● **Problem**
From the first line to the last, reproduce the material exactly.

● **Supplied data**
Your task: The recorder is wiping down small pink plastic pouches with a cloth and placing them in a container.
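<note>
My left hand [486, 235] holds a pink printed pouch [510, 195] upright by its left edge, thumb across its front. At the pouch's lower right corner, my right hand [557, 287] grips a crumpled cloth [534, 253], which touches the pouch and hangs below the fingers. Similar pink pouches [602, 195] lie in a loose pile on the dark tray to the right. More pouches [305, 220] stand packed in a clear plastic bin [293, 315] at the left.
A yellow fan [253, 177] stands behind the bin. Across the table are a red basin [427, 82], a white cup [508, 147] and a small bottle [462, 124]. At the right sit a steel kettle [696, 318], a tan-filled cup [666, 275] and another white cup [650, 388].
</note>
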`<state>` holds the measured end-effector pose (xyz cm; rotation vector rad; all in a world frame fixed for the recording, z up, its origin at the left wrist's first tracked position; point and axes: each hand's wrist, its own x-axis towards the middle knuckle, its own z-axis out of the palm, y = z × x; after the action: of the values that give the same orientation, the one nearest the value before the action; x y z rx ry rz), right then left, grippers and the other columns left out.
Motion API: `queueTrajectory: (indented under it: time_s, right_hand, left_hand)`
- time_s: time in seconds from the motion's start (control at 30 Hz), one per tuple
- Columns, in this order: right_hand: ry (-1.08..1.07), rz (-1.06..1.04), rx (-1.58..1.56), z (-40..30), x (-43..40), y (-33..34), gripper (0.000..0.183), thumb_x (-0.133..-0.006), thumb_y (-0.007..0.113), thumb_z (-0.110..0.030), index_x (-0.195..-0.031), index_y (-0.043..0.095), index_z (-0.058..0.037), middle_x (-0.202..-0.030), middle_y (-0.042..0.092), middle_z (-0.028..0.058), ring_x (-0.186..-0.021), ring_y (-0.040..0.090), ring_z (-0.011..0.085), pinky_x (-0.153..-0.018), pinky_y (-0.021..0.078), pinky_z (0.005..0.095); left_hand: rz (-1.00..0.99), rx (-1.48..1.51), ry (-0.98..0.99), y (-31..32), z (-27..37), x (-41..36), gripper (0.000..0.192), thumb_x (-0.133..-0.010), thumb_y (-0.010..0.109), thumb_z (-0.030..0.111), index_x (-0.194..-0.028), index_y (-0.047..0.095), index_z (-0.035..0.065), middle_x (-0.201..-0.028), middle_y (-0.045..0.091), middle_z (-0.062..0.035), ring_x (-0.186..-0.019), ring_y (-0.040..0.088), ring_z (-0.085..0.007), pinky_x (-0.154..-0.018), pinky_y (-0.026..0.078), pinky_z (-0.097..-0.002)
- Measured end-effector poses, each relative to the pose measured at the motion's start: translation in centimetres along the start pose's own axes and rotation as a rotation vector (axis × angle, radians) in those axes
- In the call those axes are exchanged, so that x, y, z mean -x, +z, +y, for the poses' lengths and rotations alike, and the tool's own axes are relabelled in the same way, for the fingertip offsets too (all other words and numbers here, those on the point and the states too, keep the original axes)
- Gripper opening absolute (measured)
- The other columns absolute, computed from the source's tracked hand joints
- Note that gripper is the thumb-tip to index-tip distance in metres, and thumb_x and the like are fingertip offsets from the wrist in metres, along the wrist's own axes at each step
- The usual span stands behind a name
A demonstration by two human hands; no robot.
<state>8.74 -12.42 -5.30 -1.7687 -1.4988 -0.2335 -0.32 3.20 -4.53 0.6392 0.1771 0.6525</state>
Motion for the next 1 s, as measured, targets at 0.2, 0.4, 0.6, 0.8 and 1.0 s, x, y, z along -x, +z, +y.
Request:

● **Task output**
Your task: The recorder is wiping down small pink plastic pouches with a cloth and placing them in a container.
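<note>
My left hand [486, 235] holds a pink printed pouch [510, 195] upright by its left edge, thumb across its front. At the pouch's lower right corner, my right hand [557, 287] grips a crumpled cloth [534, 253], which touches the pouch and hangs below the fingers. Similar pink pouches [602, 195] lie in a loose pile on the dark tray to the right. More pouches [305, 220] stand packed in a clear plastic bin [293, 315] at the left.
A yellow fan [253, 177] stands behind the bin. Across the table are a red basin [427, 82], a white cup [508, 147] and a small bottle [462, 124]. At the right sit a steel kettle [696, 318], a tan-filled cup [666, 275] and another white cup [650, 388].
</note>
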`<state>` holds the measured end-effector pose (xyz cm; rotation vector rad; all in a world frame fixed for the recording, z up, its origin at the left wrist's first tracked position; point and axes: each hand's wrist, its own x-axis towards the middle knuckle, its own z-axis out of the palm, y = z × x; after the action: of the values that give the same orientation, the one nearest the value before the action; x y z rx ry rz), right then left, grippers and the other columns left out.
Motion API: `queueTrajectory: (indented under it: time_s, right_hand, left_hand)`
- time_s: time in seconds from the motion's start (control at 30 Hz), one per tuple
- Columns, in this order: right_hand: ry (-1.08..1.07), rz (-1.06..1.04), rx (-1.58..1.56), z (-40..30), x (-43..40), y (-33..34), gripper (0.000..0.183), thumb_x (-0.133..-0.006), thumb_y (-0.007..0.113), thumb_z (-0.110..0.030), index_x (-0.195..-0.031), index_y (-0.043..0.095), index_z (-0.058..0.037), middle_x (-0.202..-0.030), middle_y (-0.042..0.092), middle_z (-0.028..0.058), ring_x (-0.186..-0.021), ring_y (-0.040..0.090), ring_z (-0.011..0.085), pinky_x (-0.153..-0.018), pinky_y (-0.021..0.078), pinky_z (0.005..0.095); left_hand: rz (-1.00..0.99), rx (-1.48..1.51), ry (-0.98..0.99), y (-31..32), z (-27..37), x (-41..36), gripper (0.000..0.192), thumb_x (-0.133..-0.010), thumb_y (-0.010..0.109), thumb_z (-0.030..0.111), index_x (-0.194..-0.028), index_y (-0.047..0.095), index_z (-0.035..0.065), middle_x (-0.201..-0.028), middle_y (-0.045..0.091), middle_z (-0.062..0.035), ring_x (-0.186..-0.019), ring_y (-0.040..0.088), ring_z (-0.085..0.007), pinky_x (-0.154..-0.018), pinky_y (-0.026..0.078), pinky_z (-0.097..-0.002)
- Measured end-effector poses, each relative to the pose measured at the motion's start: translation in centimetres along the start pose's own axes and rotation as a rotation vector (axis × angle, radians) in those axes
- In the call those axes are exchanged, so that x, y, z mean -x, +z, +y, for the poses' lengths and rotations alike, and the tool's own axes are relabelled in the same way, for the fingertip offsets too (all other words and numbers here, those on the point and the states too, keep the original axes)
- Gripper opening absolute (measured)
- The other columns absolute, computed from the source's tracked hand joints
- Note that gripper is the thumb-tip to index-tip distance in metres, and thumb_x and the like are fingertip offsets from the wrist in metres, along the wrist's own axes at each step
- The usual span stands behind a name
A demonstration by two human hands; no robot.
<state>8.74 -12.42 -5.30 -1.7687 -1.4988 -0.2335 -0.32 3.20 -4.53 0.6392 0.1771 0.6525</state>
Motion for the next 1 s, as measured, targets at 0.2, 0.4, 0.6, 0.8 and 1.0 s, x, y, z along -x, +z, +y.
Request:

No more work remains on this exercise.